Psychologie : Quand les ados se mutilent…
Adolescence rime bien souvent avec mal être et incompréhension de la part des parents. Ils pensent que les troubles de leur enfant disparaîtront seuls en vieillissant. Mais certains problèmes sont plus profonds et nécessitent une prise de conscience. La mutilation en fait parti.

Scarifications, brûlures et autres morsures caractérisent l’automutilation. Les adolescents et parfois de jeunes adultes se font consciemment mal. Eclaircissement sur cette pratique dangereuse.
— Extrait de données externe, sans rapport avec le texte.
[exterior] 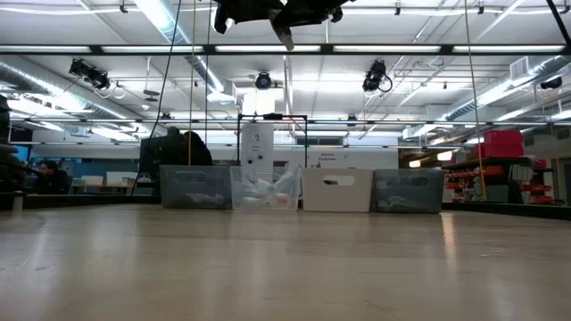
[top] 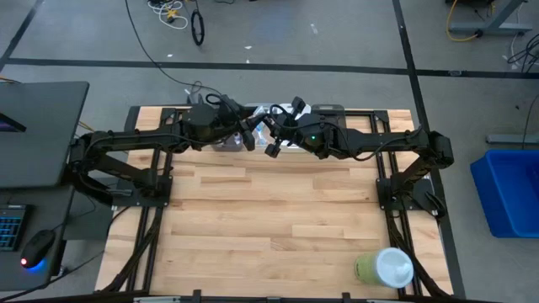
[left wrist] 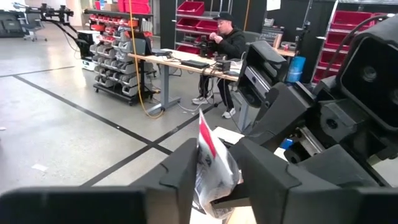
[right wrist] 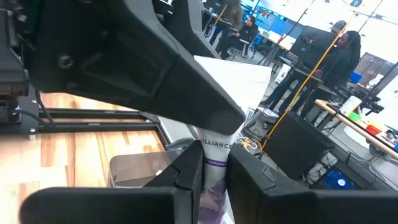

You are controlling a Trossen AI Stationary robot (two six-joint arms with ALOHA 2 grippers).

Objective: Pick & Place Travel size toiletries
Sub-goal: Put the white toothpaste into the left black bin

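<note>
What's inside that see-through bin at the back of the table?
The clear bin holds a jumble of pale, whitish packets; which items they are cannot be told. The white bin beside it hides its contents.

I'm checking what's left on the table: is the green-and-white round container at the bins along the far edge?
No, the container stands alone at the table's near right corner, far from the bins.
</note>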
Qu’est ce que l’automutilation ?
Depuis quelques années, des études ont montré l’augmentation du phénomène d’automutilation chez les adolescents et les jeunes adultes. Environ 10% des jeunes auraient recours à cette pratique. Il s’agit de s’infliger soi-même des blessures telles que des scarifications, des brûlures et même des morsures. Les adolescents ne font pas cela pour se faire remarquer.
Ils se cachent généralement dans leur chambre ou dans la salle de bain et prennent le plus grand soin à masquer ces marques. En effet, elles sont le reflet d’un immense mal être et celui qui se fait du mal sait que cela est étrange et ne souhaite donc pas que cela se sache.
Souvent liée à des troubles alimentaires tels que l’anorexie ou la boulimie, l’automutilation dénote une volonté de contrôler son corps et les changements qu’il subit. Pratiqué seul, c’est-à-dire sans autre trouble physique, cela peut signifier que l’adolescent n’assume pas les transformations qu’impliquent la puberté et tente de reprendre le contrôle sur ce corps qu’il ne comprend plus. Les boulimiques, mais surtout les anorexiques, développent une obsession pour le contrôle.